Going through the data below, please show each line containing the string "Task".

* Information given *
----------

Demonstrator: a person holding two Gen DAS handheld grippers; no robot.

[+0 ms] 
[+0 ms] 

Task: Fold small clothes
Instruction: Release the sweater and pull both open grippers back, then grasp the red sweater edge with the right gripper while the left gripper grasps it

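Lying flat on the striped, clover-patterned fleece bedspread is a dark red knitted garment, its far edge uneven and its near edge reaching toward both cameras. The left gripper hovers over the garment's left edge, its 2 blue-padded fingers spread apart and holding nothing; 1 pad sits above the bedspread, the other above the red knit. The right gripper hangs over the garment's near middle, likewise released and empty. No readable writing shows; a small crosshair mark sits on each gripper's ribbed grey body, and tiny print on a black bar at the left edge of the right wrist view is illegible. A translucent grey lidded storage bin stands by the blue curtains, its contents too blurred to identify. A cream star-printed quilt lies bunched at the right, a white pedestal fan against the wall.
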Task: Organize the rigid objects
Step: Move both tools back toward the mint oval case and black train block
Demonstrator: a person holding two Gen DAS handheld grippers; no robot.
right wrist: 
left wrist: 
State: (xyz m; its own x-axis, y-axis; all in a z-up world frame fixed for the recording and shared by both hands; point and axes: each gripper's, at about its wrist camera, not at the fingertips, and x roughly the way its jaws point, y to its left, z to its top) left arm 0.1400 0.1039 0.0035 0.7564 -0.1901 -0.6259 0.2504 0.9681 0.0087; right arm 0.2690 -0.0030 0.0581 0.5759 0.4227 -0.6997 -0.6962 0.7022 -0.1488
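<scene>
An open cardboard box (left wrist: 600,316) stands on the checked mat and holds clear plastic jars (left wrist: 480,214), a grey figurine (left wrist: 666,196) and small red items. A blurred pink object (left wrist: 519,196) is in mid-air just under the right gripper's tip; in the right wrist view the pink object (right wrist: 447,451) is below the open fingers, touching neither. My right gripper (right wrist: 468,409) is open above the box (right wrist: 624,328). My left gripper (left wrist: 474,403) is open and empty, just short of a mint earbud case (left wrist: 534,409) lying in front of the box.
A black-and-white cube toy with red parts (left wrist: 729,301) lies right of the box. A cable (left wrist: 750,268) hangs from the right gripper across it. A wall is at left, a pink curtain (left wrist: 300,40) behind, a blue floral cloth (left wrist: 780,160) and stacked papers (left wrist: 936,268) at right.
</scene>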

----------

* Response area *
Task: Fold small clothes
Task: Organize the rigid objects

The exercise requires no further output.